I've had my bearded dragon for 14months with fresh water every day - SHE DOES NOT DRINK IT.

STOP IMPLYING I DON'T SUPPLY WATER!

The only good advice to take from this forum is not to come back.


----------



## Guest (Jan 4, 2011)

Spammy said:


> I've had my bearded dragon for 14months with fresh water every day - SHE DOES NOT DRINK IT.
> 
> STOP IMPLYING I DON'T SUPPLY WATER!
> 
> The only good advice to take from this forum is not to come back.


Then how do you supply water? You haven't specified that.

You've asked for advice, and you've got it. Take it or leave it, you'll get the same responses wherever you go.


----------



## jennifer88 (Dec 18, 2010)

Spammy said:


> I've had my bearded dragon for 14months with fresh water every day - SHE DOES NOT DRINK IT.
> 
> STOP IMPLYING I DON'T SUPPLY WATER!
> 
> The only good advice to take from this forum is not to come back.


I asked several times if you supplied water and you avoided answering and then said 'how much water do they get in the desert??' (they DO NOT come from the desert by the way) So I assumed you did not provide any.

Beardies often can't see still bodies of water, it is best to give them the odd bath now and then as they take water in through their vent (that's the bit the poo comes out of by the way).

With greatest respect I think you should stick with coming on the forums and getting advice (and start accepting it) as to be frank, there is still a hell of a lot you need to learn about beardies and how to keep them in a responsible manner.

Your girl has been through a tremendous amount of stress with you first chucking a male in with her (without any form of quarantine) letting him harass her to mate which you thought was fine because she 'gave as good as she got'!!! You then swapped the male for a smaller juvenile, do you mean smaller than the female? Because that is asking for trouble too. I'm assuming again with no form of quarantine.

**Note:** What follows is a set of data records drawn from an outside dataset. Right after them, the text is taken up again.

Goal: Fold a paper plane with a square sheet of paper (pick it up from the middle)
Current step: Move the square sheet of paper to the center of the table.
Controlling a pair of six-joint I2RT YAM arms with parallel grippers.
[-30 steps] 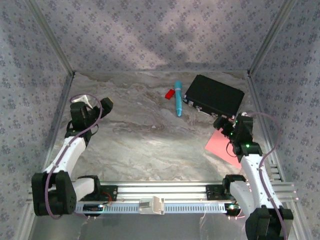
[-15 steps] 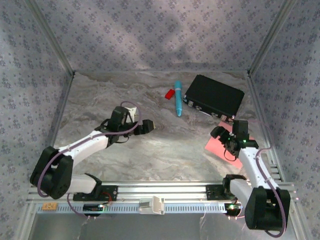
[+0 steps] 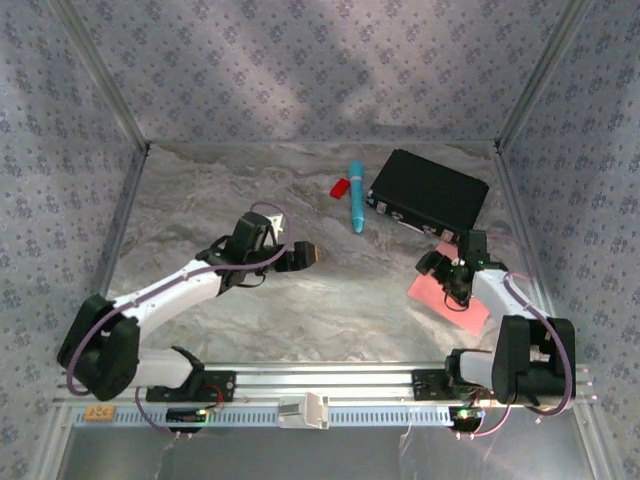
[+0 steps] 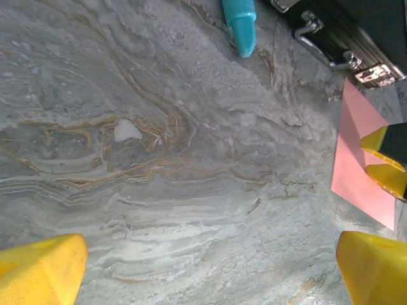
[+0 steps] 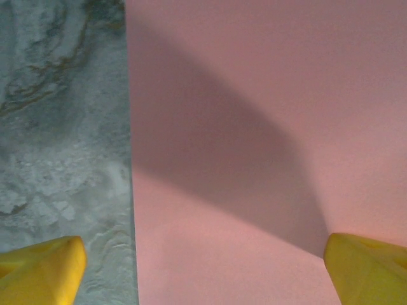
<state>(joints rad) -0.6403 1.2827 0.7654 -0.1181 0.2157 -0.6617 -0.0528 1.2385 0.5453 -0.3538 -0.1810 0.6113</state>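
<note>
The square sheet of paper (image 3: 447, 297) is pink and lies flat and uncreased on the marble table, near the right wall. My right gripper (image 3: 443, 271) hangs open just above its far-left part. In the right wrist view its yellow fingertips (image 5: 39, 270) straddle the sheet's left edge, with the sheet (image 5: 254, 127) between and ahead of them and nothing gripped. My left gripper (image 3: 306, 256) is open over bare table at the centre, pointing right. Its wrist view shows the sheet (image 4: 356, 159) and the right gripper's fingers (image 4: 383, 162) ahead. The paper plane is out of view.
A black case (image 3: 428, 190) lies at the back right, just beyond the sheet. A blue pen (image 3: 356, 196) and a small red plastic piece (image 3: 340, 187) lie left of the case. Patterned walls close in the table on three sides.
My left arm swung from the far left side to the table's centre. My right arm folded down and its gripper came lower over the sheet's far-left part. Both stayed open.
</note>
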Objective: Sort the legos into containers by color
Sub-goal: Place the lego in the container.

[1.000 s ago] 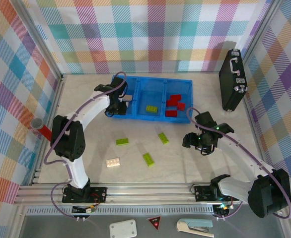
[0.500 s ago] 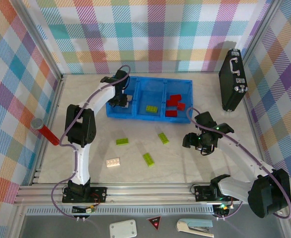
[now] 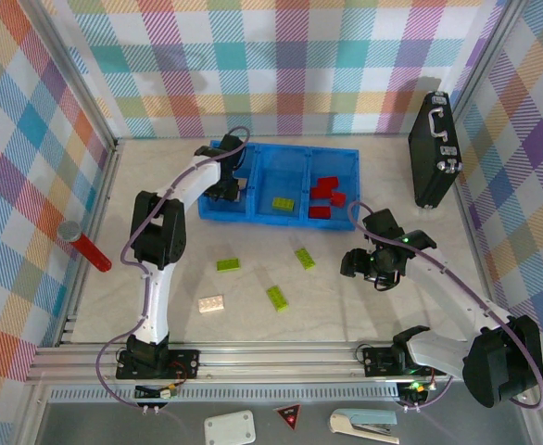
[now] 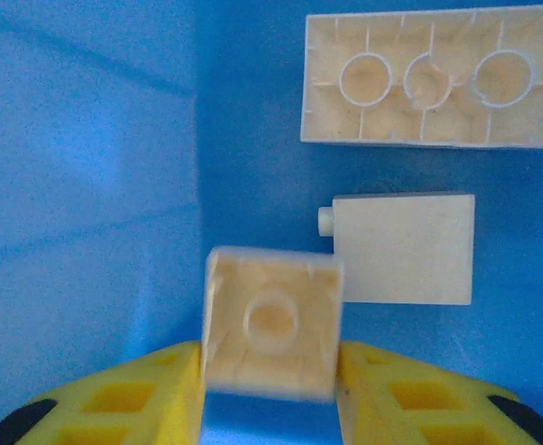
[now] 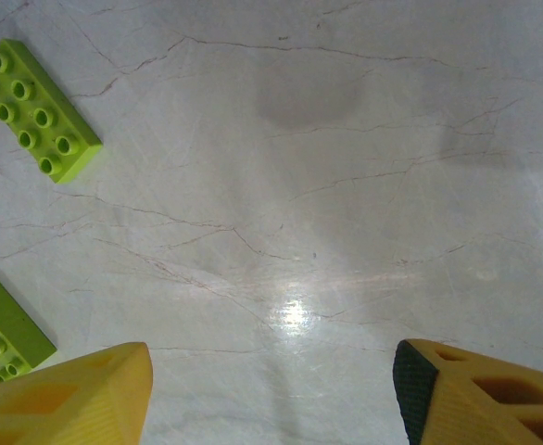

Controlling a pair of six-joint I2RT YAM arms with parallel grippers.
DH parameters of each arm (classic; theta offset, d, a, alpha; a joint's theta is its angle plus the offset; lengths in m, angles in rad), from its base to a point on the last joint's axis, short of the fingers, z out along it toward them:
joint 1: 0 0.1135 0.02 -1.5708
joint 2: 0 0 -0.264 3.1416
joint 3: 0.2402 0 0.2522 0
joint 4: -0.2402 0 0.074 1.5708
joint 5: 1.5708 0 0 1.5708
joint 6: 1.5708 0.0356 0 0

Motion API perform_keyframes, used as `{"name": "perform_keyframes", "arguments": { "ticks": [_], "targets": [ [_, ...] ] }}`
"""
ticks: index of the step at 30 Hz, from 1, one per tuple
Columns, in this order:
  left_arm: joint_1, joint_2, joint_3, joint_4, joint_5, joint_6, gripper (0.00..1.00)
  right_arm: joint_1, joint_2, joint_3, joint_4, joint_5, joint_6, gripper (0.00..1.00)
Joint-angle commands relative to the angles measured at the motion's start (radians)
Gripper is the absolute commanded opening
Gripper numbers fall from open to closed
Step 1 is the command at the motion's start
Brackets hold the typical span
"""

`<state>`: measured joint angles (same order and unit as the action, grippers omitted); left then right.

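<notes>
- The left hand (image 3: pixel 232 189) (image 4: pixel 270 375) is down inside the left compartment of the blue tray (image 3: pixel 290 150); its 2 yellow fingers (image 4: pixel 114 403) are closed on a small cream brick (image 4: pixel 271 334), which shows its hollow underside and sits a little tilted between them.
- On the blue floor of this compartment lie 2 more cream pieces; a long cream brick (image 4: pixel 434 79) is turned upside down, and a short cream brick (image 4: pixel 403 247) lies on its side just beside the held one; whether these 2 touch, I cannot tell.
- The middle compartment holds 1 lime brick (image 3: pixel 283 203); the right compartment holds several red bricks (image 3: pixel 325 195) close together.
- The right hand (image 3: pixel 357 264) (image 5: pixel 271 389) hangs over the bare desk (image 3: pixel 383 176) (image 5: pixel 346 185), near the right end of the tray; its fingers stand wide apart and nothing is between them.
- In the right wrist view, 2 pieces lie on the desk at the left; the upper green brick (image 5: pixel 38 109) has its studs up, and the lower green brick (image 5: pixel 7 326) is cut by the edge.
- From above, 3 green pieces lie loose in front of the tray: the left green brick (image 3: pixel 228 264), the middle green brick (image 3: pixel 304 258) and the near green brick (image 3: pixel 276 297); a loose cream brick (image 3: pixel 211 303) lies to the left of the near one.
- A red cylinder (image 3: pixel 91 248) lies at the left edge of the desk; a black briefcase (image 3: pixel 435 148) stands at the far right.
</notes>
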<state>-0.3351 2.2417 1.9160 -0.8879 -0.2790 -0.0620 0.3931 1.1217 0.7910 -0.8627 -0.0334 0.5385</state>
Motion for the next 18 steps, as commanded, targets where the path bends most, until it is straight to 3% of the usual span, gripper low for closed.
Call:
{"name": "perform_keyframes", "arguments": {
  "ticks": [1, 18],
  "targets": [
    [0.007, 0.007, 0.030, -0.014, -0.005, 0.005, 0.43, 0.006, -0.017, -0.004, -0.029, 0.009, 0.014, 0.70],
    [0.004, -0.136, -0.031, -0.061, 0.098, -0.013, 0.46, 0.006, -0.017, 0.039, -0.036, 0.002, 0.003, 0.70]
  ]
}}
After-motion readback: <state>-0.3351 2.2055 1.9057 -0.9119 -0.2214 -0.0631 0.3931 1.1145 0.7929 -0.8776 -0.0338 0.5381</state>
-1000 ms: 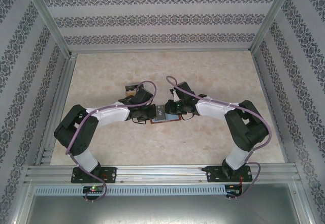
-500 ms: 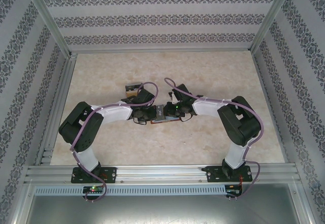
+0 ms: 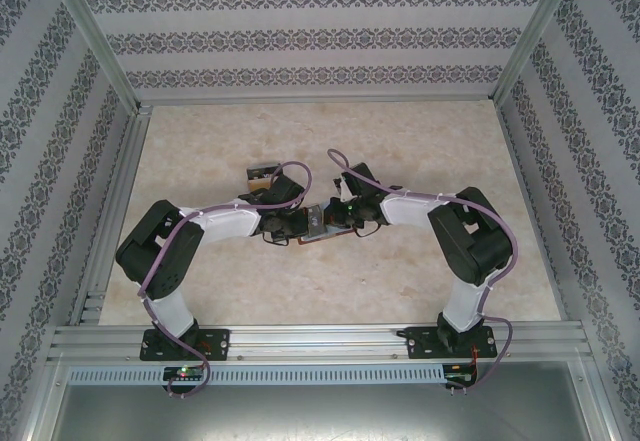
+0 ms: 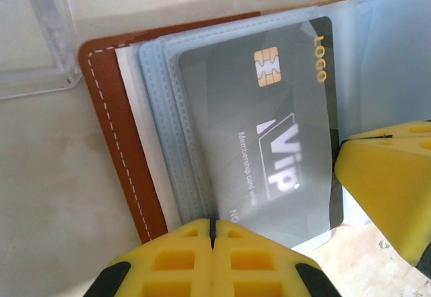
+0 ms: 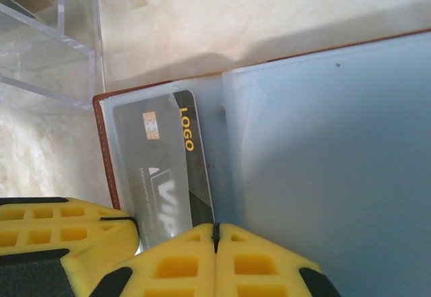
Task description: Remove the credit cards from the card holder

Please, please even if you don't come back to this forum, go and join up to RFUK (reptileforums.co .uk) You will get lots of advice and hopefully learn a bit more about dragons.

Good luck.


----------



## Nattie08 (Jan 21, 2011)

Spammy said:


> Someone please help - on the verge of selling the LOT!


Honestly, this poor dragon is probably wishing you WOULD sell them. Stop moving everything around and tacking bits of rubber in the viv, if she tears that and starts eating it she'll be dead through impaction anyway. Just leave her on her own, take any other beardies out, like previously said, give her a nice bath so she is hydrated and CHILL OUT! Beardies scrabble about all the time, you get used to it. With 10 in my lounge there is always one making noises somehow, thats what they do, they won't just remain stationary because you want them too! 
Have you tried covering the front of the viv with a towel or something, maybe it's something on the outside that is disturbing her...cats, dogs etc???


----------